Copy out the entire listing precisely.

....................

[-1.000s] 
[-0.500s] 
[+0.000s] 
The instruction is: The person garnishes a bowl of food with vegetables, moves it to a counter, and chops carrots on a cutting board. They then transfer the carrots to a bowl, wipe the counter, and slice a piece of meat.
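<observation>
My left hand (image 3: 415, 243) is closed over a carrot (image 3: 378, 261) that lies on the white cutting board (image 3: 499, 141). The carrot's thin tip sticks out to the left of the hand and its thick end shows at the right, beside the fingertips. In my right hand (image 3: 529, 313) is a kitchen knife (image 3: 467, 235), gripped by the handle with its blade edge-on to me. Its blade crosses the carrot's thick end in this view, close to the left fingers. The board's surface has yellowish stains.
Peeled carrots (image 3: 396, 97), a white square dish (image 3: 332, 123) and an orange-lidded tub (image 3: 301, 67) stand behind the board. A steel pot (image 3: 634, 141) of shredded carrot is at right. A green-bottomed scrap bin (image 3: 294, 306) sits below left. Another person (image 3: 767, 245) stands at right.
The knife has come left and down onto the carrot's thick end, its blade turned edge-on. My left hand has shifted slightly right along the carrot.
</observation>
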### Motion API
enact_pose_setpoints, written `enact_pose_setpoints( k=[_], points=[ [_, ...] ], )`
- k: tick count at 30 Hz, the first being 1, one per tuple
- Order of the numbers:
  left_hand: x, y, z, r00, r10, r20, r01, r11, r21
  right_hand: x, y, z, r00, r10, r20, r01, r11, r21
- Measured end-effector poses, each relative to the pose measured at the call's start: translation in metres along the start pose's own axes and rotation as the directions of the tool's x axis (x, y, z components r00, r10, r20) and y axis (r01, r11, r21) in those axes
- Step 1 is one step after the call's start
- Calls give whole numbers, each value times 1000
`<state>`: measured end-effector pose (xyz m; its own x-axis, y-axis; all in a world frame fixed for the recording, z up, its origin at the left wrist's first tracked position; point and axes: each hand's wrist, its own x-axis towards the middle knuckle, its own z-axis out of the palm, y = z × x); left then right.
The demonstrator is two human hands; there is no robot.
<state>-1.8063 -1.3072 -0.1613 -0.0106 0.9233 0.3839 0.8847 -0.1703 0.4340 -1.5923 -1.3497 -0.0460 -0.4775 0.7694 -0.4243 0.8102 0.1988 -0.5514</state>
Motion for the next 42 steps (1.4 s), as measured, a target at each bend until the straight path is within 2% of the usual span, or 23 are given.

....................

Exercise response:
[-1.000s] 
[-0.500s] 
[+0.000s] 
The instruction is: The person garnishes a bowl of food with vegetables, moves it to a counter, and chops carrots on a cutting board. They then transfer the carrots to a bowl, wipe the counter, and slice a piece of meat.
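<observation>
My left hand (image 3: 415, 243) is closed over a carrot (image 3: 378, 261) that lies on the white cutting board (image 3: 499, 141). The carrot's thin tip sticks out to the left of the hand and its thick end shows at the right, beside the fingertips. In my right hand (image 3: 529, 313) is a kitchen knife (image 3: 467, 235), gripped by the handle with its blade edge-on to me. Its blade crosses the carrot's thick end in this view, close to the left fingers. The board's surface has yellowish stains.
Peeled carrots (image 3: 396, 97), a white square dish (image 3: 332, 123) and an orange-lidded tub (image 3: 301, 67) stand behind the board. A steel pot (image 3: 634, 141) of shredded carrot is at right. A green-bottomed scrap bin (image 3: 294, 306) sits below left. Another person (image 3: 767, 245) stands at right.
The knife has come left and down onto the carrot's thick end, its blade turned edge-on. My left hand has shifted slightly right along the carrot.
</observation>
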### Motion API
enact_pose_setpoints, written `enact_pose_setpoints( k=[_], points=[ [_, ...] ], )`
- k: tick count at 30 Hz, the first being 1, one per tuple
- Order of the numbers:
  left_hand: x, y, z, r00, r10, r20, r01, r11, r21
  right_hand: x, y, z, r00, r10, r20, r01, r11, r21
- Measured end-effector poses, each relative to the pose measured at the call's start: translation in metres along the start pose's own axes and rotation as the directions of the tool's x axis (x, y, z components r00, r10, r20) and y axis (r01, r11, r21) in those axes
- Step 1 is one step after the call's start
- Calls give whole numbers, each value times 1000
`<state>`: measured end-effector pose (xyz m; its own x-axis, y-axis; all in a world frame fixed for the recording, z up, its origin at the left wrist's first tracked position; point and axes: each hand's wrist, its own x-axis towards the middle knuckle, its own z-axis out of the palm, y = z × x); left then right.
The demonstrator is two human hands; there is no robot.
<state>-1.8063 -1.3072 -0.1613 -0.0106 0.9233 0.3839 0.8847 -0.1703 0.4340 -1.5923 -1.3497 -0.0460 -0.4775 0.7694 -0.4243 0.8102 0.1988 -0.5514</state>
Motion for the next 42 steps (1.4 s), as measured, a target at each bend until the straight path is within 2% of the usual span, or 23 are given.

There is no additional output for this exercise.